PDF(Pubmed)
Abstract:
Inactivating mutations of genes encoding the cohesin complex are common in a wide range of human cancers. STAG2 is the most commonly mutated subunit. Here we report the impact of stable correction of endogenous, naturally occurring STAG2 mutations on gene expression, 3D genome organization, chromatin loops, and Polycomb signaling in glioblastoma multiforme (GBM). In two GBM cell lines, correction of their STAG2 mutations significantly altered the expression of ∼10% of all expressed genes. Virtually all the most highly regulated genes were negatively regulated by STAG2 (i.e., expressed higher in STAG2-mutant cells), and one of them-HEPH-was regulated by STAG2 in uncultured GBM tumors as well. While STAG2 correction had little effect on large-scale features of 3D genome organization (A/B compartments, TADs), STAG2 correction did alter thousands of individual chromatin loops, some of which controlled the expression of adjacent genes. Loops specific to STAG2-mutant cells, which were regulated by STAG1-containing cohesin complexes, were very large, supporting prior findings that STAG1-containing cohesin complexes have greater loop extrusion processivity than STAG2-containing cohesin complexes and suggesting that long loops may be a general feature of STAG2-mutant cancers. Finally, STAG2 mutation activated Polycomb activity leading to increased H3K27me3 marks, identifying Polycomb signaling as a potential target for therapeutic intervention in STAG2-mutant GBM tumors.

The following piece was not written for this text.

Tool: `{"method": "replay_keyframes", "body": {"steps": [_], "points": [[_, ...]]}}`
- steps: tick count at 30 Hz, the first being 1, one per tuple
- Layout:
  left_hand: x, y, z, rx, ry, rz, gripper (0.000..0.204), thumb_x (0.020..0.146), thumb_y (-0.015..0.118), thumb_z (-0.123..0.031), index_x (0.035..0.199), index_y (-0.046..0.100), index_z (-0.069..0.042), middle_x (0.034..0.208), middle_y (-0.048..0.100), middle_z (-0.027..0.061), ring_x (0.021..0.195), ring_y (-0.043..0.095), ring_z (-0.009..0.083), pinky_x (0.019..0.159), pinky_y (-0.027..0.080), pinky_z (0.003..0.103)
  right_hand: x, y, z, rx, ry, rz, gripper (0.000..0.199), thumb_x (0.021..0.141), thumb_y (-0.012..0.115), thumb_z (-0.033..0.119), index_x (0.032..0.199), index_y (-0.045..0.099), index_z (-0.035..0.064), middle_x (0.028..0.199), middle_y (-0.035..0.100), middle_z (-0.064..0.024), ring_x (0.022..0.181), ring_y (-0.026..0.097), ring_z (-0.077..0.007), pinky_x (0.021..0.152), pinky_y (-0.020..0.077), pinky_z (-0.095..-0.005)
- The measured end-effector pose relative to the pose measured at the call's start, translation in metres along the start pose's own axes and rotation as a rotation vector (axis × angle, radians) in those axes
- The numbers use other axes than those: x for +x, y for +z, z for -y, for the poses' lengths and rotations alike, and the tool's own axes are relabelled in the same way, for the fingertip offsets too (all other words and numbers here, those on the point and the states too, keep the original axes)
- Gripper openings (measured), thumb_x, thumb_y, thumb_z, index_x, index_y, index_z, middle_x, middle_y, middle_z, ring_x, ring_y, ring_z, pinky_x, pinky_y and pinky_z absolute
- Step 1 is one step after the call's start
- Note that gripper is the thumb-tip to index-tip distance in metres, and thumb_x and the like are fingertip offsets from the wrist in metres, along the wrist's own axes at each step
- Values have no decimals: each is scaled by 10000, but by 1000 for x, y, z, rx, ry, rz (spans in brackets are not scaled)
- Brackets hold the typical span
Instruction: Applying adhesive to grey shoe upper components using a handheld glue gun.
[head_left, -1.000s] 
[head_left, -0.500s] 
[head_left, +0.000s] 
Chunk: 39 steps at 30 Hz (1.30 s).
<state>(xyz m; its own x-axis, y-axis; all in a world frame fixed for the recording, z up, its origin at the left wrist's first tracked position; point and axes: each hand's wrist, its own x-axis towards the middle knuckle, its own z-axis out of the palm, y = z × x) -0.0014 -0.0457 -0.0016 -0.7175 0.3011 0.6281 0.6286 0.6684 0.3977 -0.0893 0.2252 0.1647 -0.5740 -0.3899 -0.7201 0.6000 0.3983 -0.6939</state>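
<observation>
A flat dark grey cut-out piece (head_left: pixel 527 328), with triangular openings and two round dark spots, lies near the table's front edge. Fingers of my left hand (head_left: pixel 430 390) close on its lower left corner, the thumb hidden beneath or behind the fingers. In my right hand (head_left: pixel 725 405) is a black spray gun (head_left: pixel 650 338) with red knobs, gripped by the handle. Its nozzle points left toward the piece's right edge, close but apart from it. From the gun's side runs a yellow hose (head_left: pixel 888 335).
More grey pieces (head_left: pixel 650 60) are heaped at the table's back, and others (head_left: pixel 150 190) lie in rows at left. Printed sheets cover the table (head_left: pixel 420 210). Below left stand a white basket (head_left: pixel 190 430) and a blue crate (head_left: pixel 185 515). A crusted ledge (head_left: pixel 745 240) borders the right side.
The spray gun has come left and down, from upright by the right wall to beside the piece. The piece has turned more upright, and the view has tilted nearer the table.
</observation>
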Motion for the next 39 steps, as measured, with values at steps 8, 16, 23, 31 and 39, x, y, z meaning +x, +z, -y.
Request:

Together, these findings illuminate the landscape of STAG2-regulated genes, A/B compartments, chromatin loops, and pathways in GBM, providing important clues into the largely still unknown mechanism of STAG2 tumor suppression.
摘要:
编码粘附素复合物的基因的失活突变在广泛的人类癌症中是常见的。STAG2是最常见的突变亚基。在这里,我们报告了内生稳定修正的影响,天然发生的STAG2基因表达突变,3D基因组组织,染色质环,多形性胶质母细胞瘤(GBM)中的多梳信号传导。在两个GBM细胞系中,纠正他们的STAG2突变显著改变了所有表达基因的10%的表达。几乎所有高度调控的基因都受到STAG2的负调控(即,在STAG2突变细胞中表达更高),其中之一-HEPH-在未培养的GBM肿瘤中也受到STAG2的调节。虽然STAG2校正对3D基因组组织的大规模特征影响不大(A/B区室,TAD),STAG2校正确实改变了数千个单独的染色质环,其中一些控制相邻基因的表达。特异于STAG2突变细胞的环,受含有STAG1的粘附蛋白复合物的调节,非常大,支持先前的发现,即含有STAG1的粘附蛋白复合物比含有STAG2的粘附蛋白复合物具有更大的环挤压持续能力,并表明长环可能是STAG2突变癌症的一般特征。最后,STAG2突变激活Polycomb活性,导致H3K27me3标记增加,鉴定Polycomb信号传导是STAG2突变型GBM肿瘤治疗干预的潜在靶标。一起,这些发现阐明了STAG2调节基因的景观,A/B舱,染色质环,以及GBM中的路径,为STAG2肿瘤抑制机制在很大程度上仍然未知提供了重要线索。